Nach rund einer Stunde kehrt der Marsch auf den Marktplatz in Oerlikon zurück. Die Bilanz der Polizei fällt positiv aus, der Marsch habe ohne nennenswerte Zwischenfälle durchgeführt werden können. Die Polizei hat rund 100 Personen kontrolliert und weggewiesen. 5 Personen seien für weitere Abklärungen auf eine Polizeiwache gebracht worden.

Sie dürfen marschieren, aber nur am Stadtrand

In früheren Jahren sind die Organisatoren des «Marsch fürs Läbe» bei der Stadt auf starken Widerstand gestossen. Gleich mehrfach verweigerte das Sicherheitsdepartement unter der grünen Stadträtin Karin Rykart den Veranstaltern die Bewilligung für einen Marsch durch die Innenstadt. Begründet wurde dies mit Sicherheitsbedenken, wobei die Gefahr aus Sicht der Behörden von den Gegendemonstranten drohte.

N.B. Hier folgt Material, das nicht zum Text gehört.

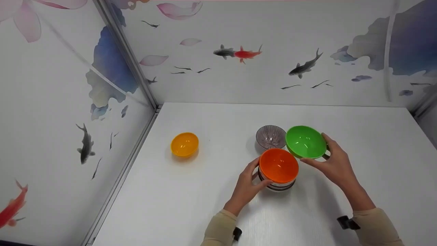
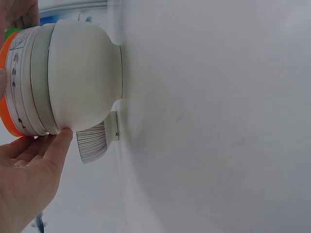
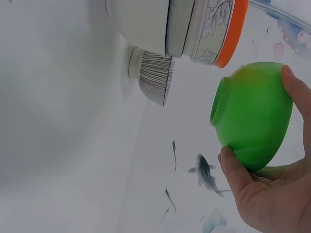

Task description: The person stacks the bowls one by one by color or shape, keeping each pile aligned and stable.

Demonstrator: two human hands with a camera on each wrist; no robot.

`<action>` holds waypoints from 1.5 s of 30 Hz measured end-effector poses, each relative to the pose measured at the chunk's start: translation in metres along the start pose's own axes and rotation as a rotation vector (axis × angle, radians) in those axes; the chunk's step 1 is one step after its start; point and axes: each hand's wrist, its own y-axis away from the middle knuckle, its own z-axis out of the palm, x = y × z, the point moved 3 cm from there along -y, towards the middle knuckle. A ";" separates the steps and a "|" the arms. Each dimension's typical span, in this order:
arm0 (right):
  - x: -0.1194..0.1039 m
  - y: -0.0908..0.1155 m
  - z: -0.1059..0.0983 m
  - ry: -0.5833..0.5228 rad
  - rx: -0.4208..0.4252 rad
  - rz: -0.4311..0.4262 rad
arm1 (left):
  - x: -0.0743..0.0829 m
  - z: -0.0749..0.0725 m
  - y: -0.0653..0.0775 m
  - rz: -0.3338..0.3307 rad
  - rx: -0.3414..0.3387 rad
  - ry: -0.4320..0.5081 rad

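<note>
An orange bowl [image 1: 279,165] sits on top of a stack of white bowls [image 2: 80,75] with dark rims and a floral band, standing on the table. My left hand [image 1: 246,184] holds the upper part of this stack, thumb at the orange bowl's near rim and fingers along its left side. A green bowl [image 1: 306,141] is held in the air by my right hand [image 1: 336,165], thumb at its near side and fingers at its right edge. In the right wrist view the green bowl [image 3: 255,114] is apart from the stack, its foot towards it.
Just behind the stack stands a small bowl with dark stripes [image 1: 270,136]. Farther left on the white table [image 1: 164,205] is a yellow bowl [image 1: 184,145]. Panels printed with fish and petals rise at the back [image 1: 191,85] and on the left [image 1: 51,136].
</note>
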 end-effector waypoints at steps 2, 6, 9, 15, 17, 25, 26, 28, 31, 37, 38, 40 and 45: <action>-0.003 0.002 0.002 -0.005 -0.007 -0.012 | 0.000 0.000 0.000 0.008 -0.001 0.003; -0.009 0.005 0.006 -0.015 -0.023 -0.035 | 0.001 0.000 0.000 0.013 -0.004 0.006; -0.011 0.008 0.010 -0.019 -0.035 -0.049 | 0.001 -0.001 0.000 0.011 -0.008 0.006; -0.016 0.013 0.018 -0.033 -0.062 -0.078 | 0.001 -0.001 0.000 0.026 -0.012 0.012; -0.017 0.015 0.021 -0.040 -0.067 -0.088 | 0.001 -0.001 -0.001 0.034 -0.013 0.010; -0.017 0.022 0.031 -0.072 -0.055 -0.123 | -0.001 -0.001 -0.002 0.025 -0.011 0.016; -0.016 0.022 0.032 -0.072 -0.054 -0.123 | -0.001 -0.001 -0.002 0.019 -0.012 0.014; -0.016 0.024 0.035 -0.073 -0.056 -0.124 | -0.001 -0.001 -0.002 0.011 -0.010 -0.002; -0.016 0.025 0.038 -0.075 -0.058 -0.128 | -0.001 -0.001 -0.001 -0.005 -0.008 -0.032; -0.016 0.030 0.043 -0.079 -0.063 -0.128 | 0.002 -0.002 -0.002 0.001 0.003 -0.051; -0.015 0.031 0.043 -0.082 -0.065 -0.125 | 0.003 -0.002 -0.002 0.007 0.006 -0.054; -0.015 0.032 0.044 -0.082 -0.066 -0.124 | 0.006 -0.002 -0.002 0.029 0.013 -0.071; -0.014 0.033 0.046 -0.097 -0.071 -0.120 | 0.012 -0.002 -0.003 0.096 0.036 -0.112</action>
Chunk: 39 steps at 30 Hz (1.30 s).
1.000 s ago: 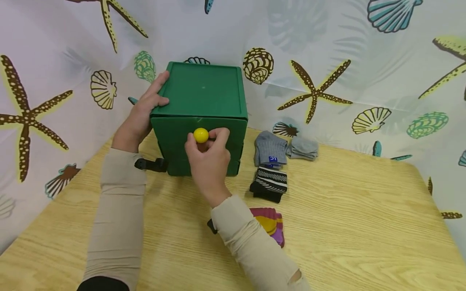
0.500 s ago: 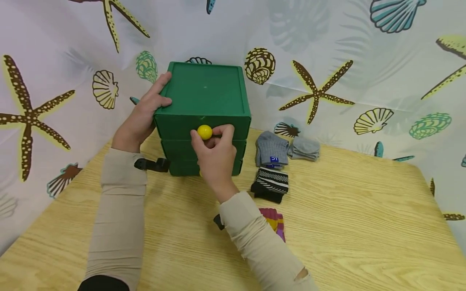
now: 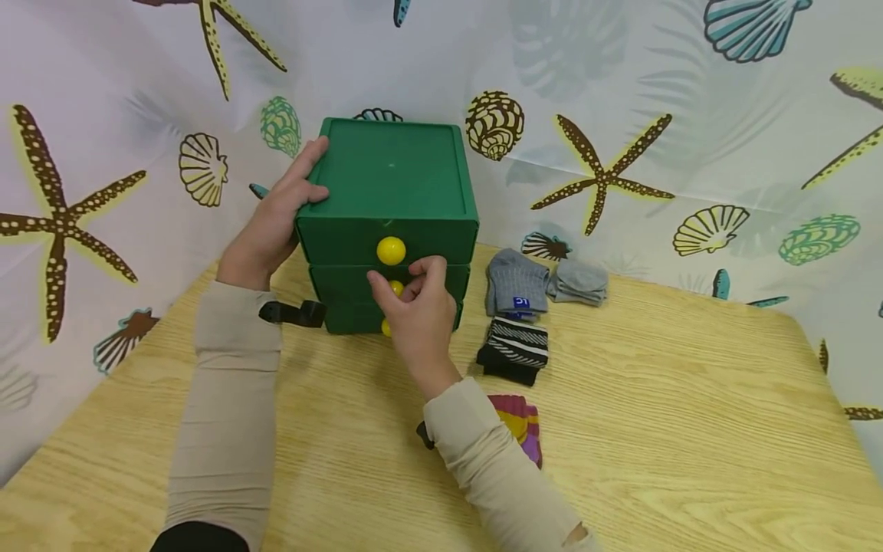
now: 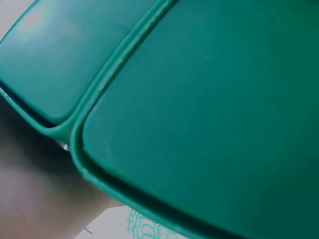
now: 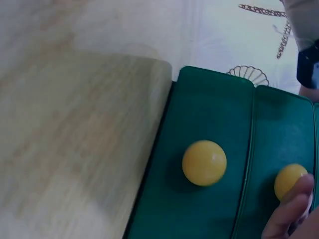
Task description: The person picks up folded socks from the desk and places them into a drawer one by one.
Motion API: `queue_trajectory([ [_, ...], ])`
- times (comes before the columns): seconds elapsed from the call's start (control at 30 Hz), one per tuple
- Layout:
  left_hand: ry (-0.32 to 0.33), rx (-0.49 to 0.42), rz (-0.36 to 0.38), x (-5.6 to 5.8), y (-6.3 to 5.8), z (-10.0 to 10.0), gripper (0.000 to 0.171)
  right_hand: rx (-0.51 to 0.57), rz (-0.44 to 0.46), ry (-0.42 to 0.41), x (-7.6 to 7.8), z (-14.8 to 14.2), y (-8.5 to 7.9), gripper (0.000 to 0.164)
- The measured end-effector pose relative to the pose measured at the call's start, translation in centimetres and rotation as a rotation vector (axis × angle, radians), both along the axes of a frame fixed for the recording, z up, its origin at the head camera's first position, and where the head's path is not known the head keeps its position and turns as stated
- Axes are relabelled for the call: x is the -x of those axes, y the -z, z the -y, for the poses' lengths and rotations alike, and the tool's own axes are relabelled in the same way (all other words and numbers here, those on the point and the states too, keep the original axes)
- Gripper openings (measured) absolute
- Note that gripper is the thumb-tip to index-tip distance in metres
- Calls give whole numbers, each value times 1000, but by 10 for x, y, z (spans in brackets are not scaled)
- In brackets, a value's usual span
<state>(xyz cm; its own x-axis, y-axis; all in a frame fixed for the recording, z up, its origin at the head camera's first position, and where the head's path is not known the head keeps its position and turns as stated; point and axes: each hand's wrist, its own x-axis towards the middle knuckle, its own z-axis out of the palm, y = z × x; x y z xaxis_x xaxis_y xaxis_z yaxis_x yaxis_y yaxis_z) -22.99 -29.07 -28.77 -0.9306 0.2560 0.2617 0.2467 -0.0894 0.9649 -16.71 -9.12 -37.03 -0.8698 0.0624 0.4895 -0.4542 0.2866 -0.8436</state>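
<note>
A green drawer box (image 3: pixel 389 169) stands on the table, its stacked drawers flush. Each drawer has a round yellow knob: the top knob (image 3: pixel 391 251) is uncovered, while the middle knob (image 3: pixel 396 288) shows between my right thumb and fingers. My right hand (image 3: pixel 421 322) is in front of the middle drawer, thumb and forefinger apart. In the right wrist view its fingertips overlap the middle knob (image 5: pixel 289 180); firm contact is unclear. The bottom knob (image 5: pixel 204 163) shows whole there. My left hand (image 3: pixel 279 207) rests along the box's left side, fingers on the top edge.
Right of the box lie folded socks: a dark grey pair (image 3: pixel 516 284), a light grey pair (image 3: pixel 579 281), and a black striped pair (image 3: pixel 513 345). A maroon, yellow and purple pair (image 3: pixel 520 422) is partly behind my right sleeve. A patterned curtain (image 3: pixel 621 115) hangs behind.
The top drawer has gone in flush under my right hand's push on its knob. My right hand has then left that knob and dropped to the middle one. My left hand stays put.
</note>
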Motion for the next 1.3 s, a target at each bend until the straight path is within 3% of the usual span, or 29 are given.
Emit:
queue_trajectory([
  [0.23,4,-5,-1,0,0,0,70,50,112,110,-6,10,12,46],
  [0.63,15,-14,0,0,-3,-5,70,183,225,131,-5,17,17,37],
  [1.07,24,-11,2,3,2,1,69,395,334,-27,-30,15,19,38],
  [1.3,12,-5,11,3,4,2,69,426,351,-47,-40,14,21,40],
])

Tatsächlich war es 2019 zu Ausschreitungen in der Stadt gekommen.

Die Verweigerungshaltung der Stadt hatte allerdings nicht Bestand. Statthalter und Gerichte pfiffen Rykart jeweils zurück und gewichteten die Meinungsfreiheit höher als die Bedenken der Stadt. Seit der «Marsch fürs Läbe» an den Stadtrand verlegt wurde, sind auch die Proteste etwas weniger vehement geworden. Dies war auch dieses Jahr zu beobachten.